O juiz penal paraguaio José Agustín Delmás criticou duramente o sistema penitenciário do país, classificando a legislação vigente como obsoleta e incapaz de promover a reinserção social dos condenados. Em entrevista à rádio 1020 AM, Delmás afirmou que a Lei Penitenciária 210/70, em vigor desde a década de 1970, não está alinhada com o Código de Execução Penal e precisa ser urgentemente modernizada.
“Temos uma lei penitenciária totalmente desfasada, que não acompanha o Código de Execução Penal. É a Lei 210/70, e estamos falando de uma normativa da década de 70 que atravessa uma série de figuras que precisam ser mudadas”, declarou o magistrado.
Delmás explicou que, antes da criação dos juízes de execução, os condenados ficavam praticamente abandonados pelo sistema judicial após a sentença, sem qualquer controle efetivo sobre sua situação ou processo de reinserção. “Praticamente o juiz não tinha ingerência e essa pessoa condenada era esquecida pelo sistema de justiça. Quem controlava essa reinserção social? Era como jogar papéis em um baú e esquecer”, comparou.

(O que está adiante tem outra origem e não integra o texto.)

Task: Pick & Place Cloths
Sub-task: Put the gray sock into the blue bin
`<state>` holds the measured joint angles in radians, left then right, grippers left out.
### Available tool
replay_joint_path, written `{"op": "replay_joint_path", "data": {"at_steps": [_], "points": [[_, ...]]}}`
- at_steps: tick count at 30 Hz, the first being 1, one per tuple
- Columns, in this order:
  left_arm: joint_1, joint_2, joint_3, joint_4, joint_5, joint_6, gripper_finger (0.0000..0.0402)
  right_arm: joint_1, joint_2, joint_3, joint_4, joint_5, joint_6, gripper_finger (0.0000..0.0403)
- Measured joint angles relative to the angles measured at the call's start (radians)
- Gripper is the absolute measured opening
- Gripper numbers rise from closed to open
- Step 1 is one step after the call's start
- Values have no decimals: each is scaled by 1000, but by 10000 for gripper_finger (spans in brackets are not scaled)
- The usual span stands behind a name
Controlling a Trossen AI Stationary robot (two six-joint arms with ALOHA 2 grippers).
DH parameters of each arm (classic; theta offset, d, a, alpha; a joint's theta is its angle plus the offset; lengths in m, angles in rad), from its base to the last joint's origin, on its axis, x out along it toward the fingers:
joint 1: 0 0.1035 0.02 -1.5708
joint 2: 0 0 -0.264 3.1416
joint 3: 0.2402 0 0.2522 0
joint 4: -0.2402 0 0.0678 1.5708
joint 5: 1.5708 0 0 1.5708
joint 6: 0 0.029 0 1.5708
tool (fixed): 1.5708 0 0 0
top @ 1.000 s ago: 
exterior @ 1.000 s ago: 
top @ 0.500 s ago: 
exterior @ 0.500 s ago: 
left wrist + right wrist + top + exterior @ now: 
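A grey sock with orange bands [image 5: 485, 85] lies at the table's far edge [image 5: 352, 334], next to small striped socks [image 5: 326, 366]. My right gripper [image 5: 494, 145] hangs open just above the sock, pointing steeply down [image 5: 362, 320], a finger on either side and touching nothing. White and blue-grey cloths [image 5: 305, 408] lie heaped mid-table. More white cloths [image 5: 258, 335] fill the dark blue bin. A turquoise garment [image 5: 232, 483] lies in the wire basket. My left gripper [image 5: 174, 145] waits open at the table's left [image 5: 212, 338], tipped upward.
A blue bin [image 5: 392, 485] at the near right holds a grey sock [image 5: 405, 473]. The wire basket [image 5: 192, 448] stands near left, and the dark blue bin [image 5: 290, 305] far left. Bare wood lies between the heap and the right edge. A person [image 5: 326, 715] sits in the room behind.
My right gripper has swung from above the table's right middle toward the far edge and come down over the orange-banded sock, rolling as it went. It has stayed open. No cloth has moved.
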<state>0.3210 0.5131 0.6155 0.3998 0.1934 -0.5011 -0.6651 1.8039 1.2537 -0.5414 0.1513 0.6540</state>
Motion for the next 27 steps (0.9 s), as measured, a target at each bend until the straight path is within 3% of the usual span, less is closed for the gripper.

Ele reconheceu que a criação dos juízes de execução representou um avanço, mas destacou que a reinserção social, prevista na Constituição Nacional, é uma meta difícil de alcançar em regimes penitenciários fechados. “É praticamente impossível, não só no Paraguai, mas na maioria dos países do mundo. É muito difícil que haja essa reinserção, porque a condenação também provoca um desenraizamento da pessoa com sua família”, afirmou.
O juiz também alertou para o fenômeno de que as prisões se tornam “universidades do crime”, onde muitos internos acabam reincidindo ou agravando sua situação. Para Delmás, é necessária uma reforma integral que modernize as condições de reclusão, fortaleça o acompanhamento judicial e crie mecanismos mais eficazes de reabilitação.